Wer ein paar Verse sucht, um die Herzensschöne oder den Liebsten zu Hause wieder einmal zu überraschen mit einem Liebreiz, wird hier fündig. Das allerdings hätte wohl kaum gereicht, um als Liebesbrief über Jahrtausende den Weg in unsere Bibeln zu finden. Doch mit der Liebe der beiden verweben sich ja noch ganz andere Klänge. In der zeitlos sanften Musik der Gärten am Abend und im Wind der Zedern, die das Liebespaar umgeben, klingt ja auch das Liebeslied der Schöpfung mit, das Gott einst über der Welt angestimmt hat und dem bis heute gelauscht werden mag. Die Freude an seiner Schöpfung, die sich hier von zwei Verliebten in den schönen Gärten aufspüren lässt, findet ihren Fluchtpunkt in Gottes Liebe zu seinen Menschen.
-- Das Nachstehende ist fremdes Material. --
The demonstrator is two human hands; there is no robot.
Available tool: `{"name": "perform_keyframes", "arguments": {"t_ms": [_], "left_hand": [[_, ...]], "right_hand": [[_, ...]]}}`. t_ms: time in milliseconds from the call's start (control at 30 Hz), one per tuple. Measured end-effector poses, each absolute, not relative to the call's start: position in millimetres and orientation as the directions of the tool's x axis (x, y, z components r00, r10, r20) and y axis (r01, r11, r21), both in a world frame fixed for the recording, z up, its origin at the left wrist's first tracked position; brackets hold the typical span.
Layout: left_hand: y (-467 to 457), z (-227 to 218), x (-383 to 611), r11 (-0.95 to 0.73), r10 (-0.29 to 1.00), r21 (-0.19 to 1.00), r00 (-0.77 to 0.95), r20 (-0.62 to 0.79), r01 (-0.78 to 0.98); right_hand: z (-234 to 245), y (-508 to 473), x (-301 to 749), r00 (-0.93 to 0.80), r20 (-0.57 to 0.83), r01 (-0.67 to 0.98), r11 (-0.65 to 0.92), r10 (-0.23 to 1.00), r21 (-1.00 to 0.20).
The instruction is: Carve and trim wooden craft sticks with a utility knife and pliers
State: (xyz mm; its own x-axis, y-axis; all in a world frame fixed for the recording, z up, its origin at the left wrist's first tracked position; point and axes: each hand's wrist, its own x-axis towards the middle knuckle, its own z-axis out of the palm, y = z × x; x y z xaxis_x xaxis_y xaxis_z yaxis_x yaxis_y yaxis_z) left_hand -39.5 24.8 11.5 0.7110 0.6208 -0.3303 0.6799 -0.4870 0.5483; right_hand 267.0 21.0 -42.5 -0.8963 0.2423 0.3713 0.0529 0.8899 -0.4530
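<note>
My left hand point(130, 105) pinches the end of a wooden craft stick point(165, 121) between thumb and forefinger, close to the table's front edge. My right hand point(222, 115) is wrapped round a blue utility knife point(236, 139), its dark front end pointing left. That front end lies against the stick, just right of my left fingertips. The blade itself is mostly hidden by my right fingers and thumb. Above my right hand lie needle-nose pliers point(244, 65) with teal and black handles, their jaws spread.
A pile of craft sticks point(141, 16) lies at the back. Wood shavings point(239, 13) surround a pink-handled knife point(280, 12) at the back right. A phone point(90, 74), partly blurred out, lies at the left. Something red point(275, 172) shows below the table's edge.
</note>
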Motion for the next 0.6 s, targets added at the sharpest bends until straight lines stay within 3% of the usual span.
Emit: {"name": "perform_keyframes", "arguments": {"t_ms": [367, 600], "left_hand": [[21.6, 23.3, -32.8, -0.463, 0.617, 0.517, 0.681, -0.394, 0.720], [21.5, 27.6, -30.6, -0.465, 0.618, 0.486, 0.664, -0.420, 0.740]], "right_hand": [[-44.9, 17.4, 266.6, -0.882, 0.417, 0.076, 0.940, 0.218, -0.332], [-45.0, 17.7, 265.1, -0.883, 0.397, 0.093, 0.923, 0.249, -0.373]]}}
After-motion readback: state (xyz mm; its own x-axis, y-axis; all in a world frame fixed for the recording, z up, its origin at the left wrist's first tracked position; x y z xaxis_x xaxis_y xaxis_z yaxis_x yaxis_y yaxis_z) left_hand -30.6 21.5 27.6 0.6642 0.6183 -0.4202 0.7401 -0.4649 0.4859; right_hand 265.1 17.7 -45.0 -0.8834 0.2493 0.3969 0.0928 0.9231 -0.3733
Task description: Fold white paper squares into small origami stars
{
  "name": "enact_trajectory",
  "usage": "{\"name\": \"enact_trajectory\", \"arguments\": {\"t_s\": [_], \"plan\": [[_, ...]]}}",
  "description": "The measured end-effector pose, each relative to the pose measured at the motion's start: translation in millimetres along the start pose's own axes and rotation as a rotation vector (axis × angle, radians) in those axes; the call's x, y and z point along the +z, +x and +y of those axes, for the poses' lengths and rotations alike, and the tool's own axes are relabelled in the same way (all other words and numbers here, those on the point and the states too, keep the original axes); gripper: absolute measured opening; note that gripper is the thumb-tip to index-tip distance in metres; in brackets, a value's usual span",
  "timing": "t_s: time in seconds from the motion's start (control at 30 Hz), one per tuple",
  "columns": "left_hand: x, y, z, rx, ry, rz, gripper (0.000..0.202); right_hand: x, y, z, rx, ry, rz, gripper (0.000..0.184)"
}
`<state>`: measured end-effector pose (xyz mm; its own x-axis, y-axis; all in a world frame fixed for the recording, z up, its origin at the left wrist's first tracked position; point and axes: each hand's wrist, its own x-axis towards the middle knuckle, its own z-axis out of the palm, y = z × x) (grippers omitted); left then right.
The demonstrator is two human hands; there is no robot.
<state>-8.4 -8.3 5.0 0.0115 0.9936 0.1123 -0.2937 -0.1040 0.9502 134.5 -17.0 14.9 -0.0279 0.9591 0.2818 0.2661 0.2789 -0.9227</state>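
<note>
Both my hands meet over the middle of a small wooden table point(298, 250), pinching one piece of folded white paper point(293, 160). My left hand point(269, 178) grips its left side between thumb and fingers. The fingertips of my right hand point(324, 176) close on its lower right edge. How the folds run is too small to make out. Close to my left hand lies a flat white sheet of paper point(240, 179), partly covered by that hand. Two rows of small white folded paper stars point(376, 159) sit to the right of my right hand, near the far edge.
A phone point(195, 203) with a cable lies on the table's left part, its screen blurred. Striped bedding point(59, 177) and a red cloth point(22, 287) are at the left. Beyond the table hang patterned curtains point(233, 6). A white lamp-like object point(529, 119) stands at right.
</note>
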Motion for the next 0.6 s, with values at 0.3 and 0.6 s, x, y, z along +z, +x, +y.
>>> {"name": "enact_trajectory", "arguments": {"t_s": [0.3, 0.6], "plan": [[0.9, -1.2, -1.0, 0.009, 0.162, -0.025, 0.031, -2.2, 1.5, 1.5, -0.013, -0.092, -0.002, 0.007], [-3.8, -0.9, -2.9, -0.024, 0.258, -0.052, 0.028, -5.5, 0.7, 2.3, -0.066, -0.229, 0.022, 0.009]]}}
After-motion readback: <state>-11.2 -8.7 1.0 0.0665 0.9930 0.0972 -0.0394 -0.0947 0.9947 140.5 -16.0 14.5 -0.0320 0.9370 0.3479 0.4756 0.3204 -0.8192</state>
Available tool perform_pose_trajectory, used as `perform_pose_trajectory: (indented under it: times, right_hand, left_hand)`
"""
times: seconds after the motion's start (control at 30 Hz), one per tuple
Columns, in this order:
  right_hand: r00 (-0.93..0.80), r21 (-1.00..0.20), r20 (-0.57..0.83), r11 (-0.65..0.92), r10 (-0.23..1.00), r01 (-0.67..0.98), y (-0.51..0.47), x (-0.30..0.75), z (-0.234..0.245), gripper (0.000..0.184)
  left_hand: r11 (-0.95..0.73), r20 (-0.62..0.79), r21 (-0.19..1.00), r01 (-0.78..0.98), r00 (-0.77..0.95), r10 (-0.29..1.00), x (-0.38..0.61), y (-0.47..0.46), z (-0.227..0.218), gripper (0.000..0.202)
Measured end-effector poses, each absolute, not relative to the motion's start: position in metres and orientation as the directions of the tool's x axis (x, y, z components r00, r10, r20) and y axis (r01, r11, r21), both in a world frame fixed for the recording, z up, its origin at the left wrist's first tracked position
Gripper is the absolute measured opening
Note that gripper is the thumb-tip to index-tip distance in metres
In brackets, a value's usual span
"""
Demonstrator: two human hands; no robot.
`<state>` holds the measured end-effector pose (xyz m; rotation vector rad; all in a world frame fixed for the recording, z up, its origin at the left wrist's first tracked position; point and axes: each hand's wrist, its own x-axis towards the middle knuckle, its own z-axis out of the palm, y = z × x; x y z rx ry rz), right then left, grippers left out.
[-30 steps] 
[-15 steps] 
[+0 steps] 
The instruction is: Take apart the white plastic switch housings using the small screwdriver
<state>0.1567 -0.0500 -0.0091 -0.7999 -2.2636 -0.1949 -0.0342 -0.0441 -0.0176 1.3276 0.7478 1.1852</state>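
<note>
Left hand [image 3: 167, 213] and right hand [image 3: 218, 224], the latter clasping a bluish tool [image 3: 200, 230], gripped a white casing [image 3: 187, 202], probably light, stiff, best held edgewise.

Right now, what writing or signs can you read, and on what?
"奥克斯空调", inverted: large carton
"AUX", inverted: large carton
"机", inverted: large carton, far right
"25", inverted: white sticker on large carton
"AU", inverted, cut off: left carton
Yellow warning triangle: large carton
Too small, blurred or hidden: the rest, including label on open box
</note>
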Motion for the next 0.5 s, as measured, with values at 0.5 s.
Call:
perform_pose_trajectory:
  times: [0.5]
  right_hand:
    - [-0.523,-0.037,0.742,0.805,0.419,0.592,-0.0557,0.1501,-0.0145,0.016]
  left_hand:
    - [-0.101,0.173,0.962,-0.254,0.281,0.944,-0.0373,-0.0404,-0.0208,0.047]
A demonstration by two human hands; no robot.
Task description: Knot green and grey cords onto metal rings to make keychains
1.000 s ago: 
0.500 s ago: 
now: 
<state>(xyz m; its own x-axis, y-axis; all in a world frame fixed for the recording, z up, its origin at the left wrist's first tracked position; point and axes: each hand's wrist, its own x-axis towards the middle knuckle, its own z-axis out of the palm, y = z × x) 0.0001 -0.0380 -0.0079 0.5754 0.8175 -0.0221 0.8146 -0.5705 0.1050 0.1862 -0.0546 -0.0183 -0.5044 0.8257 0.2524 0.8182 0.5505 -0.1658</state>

Und wenn eine Schöne zu ihrem Schönen sagt: Lege mich wie ein Siegel auf dein Herz, wie ein Siegel auf deinen Arm; denn Liebe ist unwiderstehlich wie der Tod, dann verwebt sich damit immer auch die schöne Botschaft Gottes an den Menschen: Ich habe dich je und je geliebt. Das Siegel der Liebe von zweien ist nichts Geringeres als die Liebe Gottes zu seinen Menschenkindern. Und eine Liebe, die unwiderstehlich ist wie der Tod, lässt nicht nur an verwunschene Gärten denken, sondern auch an den Garten Golgatha und die dort weit und wie zur Umarmung geöffneten Hände Christi am Kreuz.
Wem solche starken Gedanken beim Zähneputzen nicht gleich kommen wollen, der mag das Fenster öffnen und sich einfach am Liebesgesang Gottes in seiner Schöpfung freuen, dann noch einmal in den Spiegel blicken und von draußen aufmerksam hören: Guten Morgen, du Schöne/r!